Nemotron-Post-Training Evolution

Nemotron Post-Training Evolution Chart
As models change into more capable, post-training data plays a bigger role in shaping model behavior. Newer releases emphasize multilingual diversity, structured reasoning supervision, and agent-style interaction data.
Key datasets within the Nemotron post-training stack include:
- Nemotron-Instruction-Following-Chat – structured conversational supervision
- Nemotron-Science – synthetic science reasoning datasets
- Nemotron-Math-Proofs – formal mathematical reasoning datasets
- Nemotron-Agentic – datasets supporting multi-step planning and gear use
- Nemotron-SWE – instruction tuning datasets for software engineering tasks
These datasets provide structured supervision that helps models follow complex instructions, generate reasoning traces, and perform reliably in multi-step tasks. Early iterations were blended with domain data to develop ServiceNow’s Apriel Nemotron 15B / Apriel 1.6 Thinker, which surpassed Gemini 2.5 Flash and Qwen3 on the 15B parameter scale, and Hugging Face’s SmolLM3, a well-liked small language model.
NVIDIA can also be expanding this work with open safety and reinforcement learning datasets, including Nemotron-Agentic-Safety (11K labeled telemetry traces from tool-use workflows) and Nemotron-RL, a 900K-task corpus spanning math, coding, tools, puzzles, and reasoning that provides models a real training “gym.”
Extreme Co-Design
Designing high-quality datasets at this scale is a team sport. It requires close collaboration between data strategists, AI researchers, infrastructure engineers, and policy experts.
At NVIDIA, we approach data the identical way we do any software and hardware engineering problem, through what we call extreme co-design — designing all components together to eliminate bottlenecks at scale.
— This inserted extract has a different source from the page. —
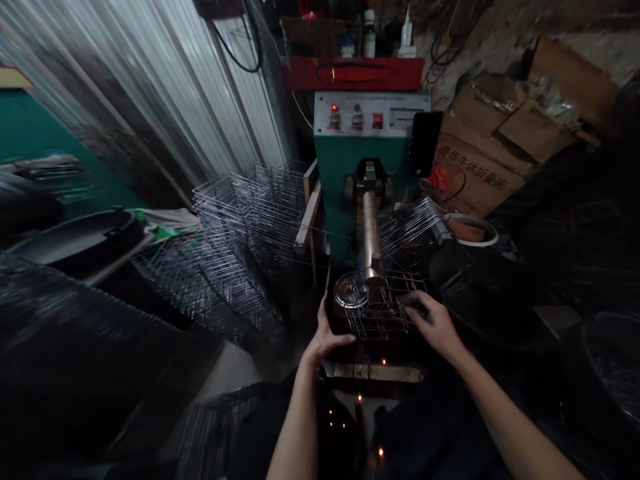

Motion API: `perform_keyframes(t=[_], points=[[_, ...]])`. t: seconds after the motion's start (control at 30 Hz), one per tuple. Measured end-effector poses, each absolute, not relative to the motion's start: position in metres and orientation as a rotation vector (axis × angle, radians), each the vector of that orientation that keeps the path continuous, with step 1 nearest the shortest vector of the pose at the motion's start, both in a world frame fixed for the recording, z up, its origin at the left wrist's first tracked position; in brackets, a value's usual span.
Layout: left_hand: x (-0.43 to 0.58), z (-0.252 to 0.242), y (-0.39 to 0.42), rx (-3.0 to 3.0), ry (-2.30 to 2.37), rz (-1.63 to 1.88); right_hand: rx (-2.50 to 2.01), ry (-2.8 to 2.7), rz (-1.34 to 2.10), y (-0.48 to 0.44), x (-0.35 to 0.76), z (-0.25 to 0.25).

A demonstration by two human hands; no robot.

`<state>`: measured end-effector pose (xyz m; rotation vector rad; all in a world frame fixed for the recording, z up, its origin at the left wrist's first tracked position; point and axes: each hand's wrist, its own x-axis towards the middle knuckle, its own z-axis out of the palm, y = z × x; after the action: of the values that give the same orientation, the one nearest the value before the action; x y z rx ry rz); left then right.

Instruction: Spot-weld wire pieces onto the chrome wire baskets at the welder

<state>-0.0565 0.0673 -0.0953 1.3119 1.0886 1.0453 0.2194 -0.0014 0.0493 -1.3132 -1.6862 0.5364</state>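
Observation:
A wire grid (385, 323) lies under the copper-coloured arm (373, 240) of a green machine (333, 180). At the grid's left side is my left hand (325, 340), thumb stretched out to the right and fingers pointing up, apart from the thumb. My right hand (435, 323) is at the grid's right side, its fingers bent and pinched together over the wires. Whatever sits between those fingertips is too dark and small to make out. A round, shiny dish (351, 291) stands left of the arm's tip. Orange sparks (381, 452) glow below the grid.
Stacked wire grids (250, 207) stand to the left. Right of the machine arm lies a bundle of wires (415, 223), near a white round tub (475, 238). A phone (425, 143) is at the machine's right front. Cardboard boxes (480, 167) are piled behind.

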Motion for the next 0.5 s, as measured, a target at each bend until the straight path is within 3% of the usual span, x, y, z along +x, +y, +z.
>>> perform_keyframes(t=[0.2, 0.5], points=[[-0.010, -0.176, 0.045, 0.805, 0.744, 0.938, -1.281, -1.149, 1.060, -0.042, 0.229, 0.040], [-0.018, -0.151, 0.043, 0.843, 0.729, 1.040, -1.245, -0.908, 1.202, -0.068, 0.216, 0.047]])
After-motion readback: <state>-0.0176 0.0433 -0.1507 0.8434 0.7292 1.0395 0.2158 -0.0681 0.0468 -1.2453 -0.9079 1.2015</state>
When possible, we release the datasets in addition to the methods behind them. The open community and our partners then stress-tests them, surfaces edge cases, and extends the datasets into latest domains. Those insights feed directly into the following iteration, improving each our internal systems and the broader AI ecosystem.

CES 2026 Keynote
NVIDIA also collaborates with partners through initiatives just like the ViDoRe and CVDP, two consortia that bring together industry and academic partners to develop open benchmarks and evaluation frameworks for emerging AI systems.
Start Cooking within the Open Kitchen
At NVIDIA, we take into consideration open data very similar to an open kitchen. The ingredients are visible, the recipes are shared, and everybody can learn from how the dish is ready.
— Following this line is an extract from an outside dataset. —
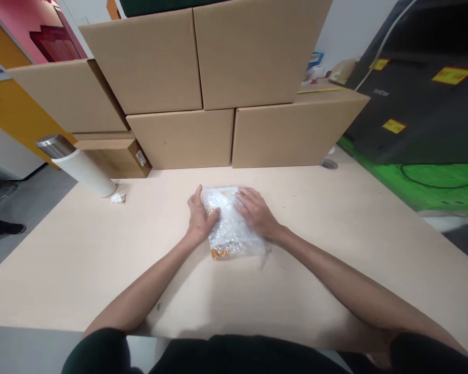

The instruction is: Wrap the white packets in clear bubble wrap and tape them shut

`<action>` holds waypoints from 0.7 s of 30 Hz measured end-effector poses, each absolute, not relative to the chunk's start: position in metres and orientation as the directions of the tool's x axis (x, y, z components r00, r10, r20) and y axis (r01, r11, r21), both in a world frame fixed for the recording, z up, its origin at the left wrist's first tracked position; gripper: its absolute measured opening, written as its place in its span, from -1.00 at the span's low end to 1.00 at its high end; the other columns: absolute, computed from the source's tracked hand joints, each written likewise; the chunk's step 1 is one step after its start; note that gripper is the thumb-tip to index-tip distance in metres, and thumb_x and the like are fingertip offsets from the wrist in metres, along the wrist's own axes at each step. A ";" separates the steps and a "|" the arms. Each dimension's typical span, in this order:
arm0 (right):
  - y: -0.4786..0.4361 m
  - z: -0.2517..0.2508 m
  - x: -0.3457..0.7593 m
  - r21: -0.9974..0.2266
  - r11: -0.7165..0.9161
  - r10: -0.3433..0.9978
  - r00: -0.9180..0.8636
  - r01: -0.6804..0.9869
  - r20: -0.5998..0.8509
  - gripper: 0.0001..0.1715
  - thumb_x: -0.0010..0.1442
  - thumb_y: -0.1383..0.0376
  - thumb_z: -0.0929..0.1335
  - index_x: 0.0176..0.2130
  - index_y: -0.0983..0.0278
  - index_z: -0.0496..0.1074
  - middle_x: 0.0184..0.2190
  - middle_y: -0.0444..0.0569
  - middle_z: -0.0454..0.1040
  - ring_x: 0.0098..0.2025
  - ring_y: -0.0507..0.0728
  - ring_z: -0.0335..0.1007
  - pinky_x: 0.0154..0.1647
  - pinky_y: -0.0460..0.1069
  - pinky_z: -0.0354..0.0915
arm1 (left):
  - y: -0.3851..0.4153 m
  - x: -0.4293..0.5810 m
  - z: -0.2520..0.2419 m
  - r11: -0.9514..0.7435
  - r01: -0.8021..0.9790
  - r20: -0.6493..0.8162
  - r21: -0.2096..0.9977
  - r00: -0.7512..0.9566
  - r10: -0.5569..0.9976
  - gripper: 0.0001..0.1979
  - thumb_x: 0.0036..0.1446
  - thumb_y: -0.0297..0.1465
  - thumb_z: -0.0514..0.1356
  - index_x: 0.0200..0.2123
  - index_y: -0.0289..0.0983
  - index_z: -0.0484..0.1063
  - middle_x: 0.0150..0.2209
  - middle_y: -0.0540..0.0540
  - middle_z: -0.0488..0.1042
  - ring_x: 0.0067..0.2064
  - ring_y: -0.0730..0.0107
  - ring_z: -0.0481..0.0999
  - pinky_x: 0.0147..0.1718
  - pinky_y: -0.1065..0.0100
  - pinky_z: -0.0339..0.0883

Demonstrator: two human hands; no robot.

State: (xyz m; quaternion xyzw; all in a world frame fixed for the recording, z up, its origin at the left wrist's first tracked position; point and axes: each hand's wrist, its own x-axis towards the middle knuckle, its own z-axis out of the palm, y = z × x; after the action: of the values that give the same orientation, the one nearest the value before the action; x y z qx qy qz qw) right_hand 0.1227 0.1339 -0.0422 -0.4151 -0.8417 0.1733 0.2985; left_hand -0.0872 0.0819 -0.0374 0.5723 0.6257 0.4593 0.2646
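Observation:
A flat, roughly rectangular white package (230,228) in shiny clear plastic wrap lies on the pale table in front of me. Orange shows at its near left corner, and loose wrap sticks out at the near right. My left hand (201,217) grips its left side, thumb over the top and fingers along the edge. On the package's upper right part rests my right hand (257,213), its fingers stretched out flat over the wrap. What is inside the wrap cannot be made out.
Stacked cardboard boxes (179,140) line the table's back edge. A white cylinder with a metal top (83,169) and a crumpled white scrap (118,198) stand at left. A small grey round object (329,164) lies back right. Beyond is a large black case (413,104) on green flooring.

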 end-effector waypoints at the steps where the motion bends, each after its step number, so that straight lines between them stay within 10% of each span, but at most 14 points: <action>1: 0.132 -0.043 0.127 -0.521 0.631 0.769 -0.549 0.575 0.327 -0.31 0.37 -0.04 0.15 0.32 0.23 0.20 0.39 0.15 0.12 0.45 0.36 -0.14 0.39 0.37 -0.09 | 0.082 -0.092 -0.038 -0.134 0.593 0.270 0.794 -0.146 0.952 -0.20 0.12 -0.19 0.27 0.36 -0.18 0.05 0.38 -0.35 -0.05 0.38 -0.17 0.06 0.22 -0.19 0.11; 4: 0.132 -0.040 0.139 -0.503 0.649 0.728 -0.657 0.571 0.196 0.00 0.23 -0.24 0.24 0.40 0.26 0.06 0.44 0.18 -0.02 0.48 0.40 -0.25 0.40 0.36 -0.09 | 0.083 -0.107 -0.034 -0.267 0.757 0.290 0.596 0.108 0.951 -0.38 0.23 -0.07 0.16 0.30 -0.15 0.22 0.46 -0.24 -0.14 0.46 -0.14 -0.16 0.32 -0.19 -0.14; 9: 0.143 -0.031 0.150 -0.507 0.655 0.652 -0.758 0.560 0.007 0.44 -0.08 -0.36 0.40 0.46 0.28 -0.13 0.48 0.21 -0.20 0.48 0.48 -0.36 0.42 0.37 -0.19 | 0.089 -0.128 -0.016 -0.306 0.845 -0.033 0.438 0.355 0.934 0.20 -0.12 0.23 0.29 0.44 -0.19 -0.11 0.48 -0.33 -0.34 0.47 -0.18 -0.36 0.35 -0.17 -0.44; 21: 0.145 -0.038 0.149 -0.503 0.667 0.626 -0.779 0.550 -0.022 0.44 -0.04 -0.23 0.47 0.47 0.17 -0.28 0.50 0.12 -0.30 0.48 0.48 -0.44 0.42 0.39 -0.28 | 0.096 -0.129 -0.018 -0.327 0.872 -0.168 0.364 0.406 0.898 0.37 -0.21 0.25 0.30 0.46 -0.31 -0.28 0.46 -0.43 -0.35 0.48 -0.11 -0.35 0.35 -0.08 -0.61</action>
State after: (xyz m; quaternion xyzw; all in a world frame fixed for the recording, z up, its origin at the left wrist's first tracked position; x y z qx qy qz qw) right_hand 0.1491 0.1451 -0.0381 -0.3232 -0.9097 0.2492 0.0766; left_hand -0.1293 0.0956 -0.0178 0.8138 0.5438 0.0322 0.2022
We encourage anyone keen about data science and model constructing to explore NVIDIA’s open datasets on Hugging Face, try our tutorials and Nemotron labs, and join the Nemotron community on Discord to collaborate on future datasets.
The subsequent generation of trustworthy AI models and agentic systems will likely be built on shared foundations. Open data is one in every of them.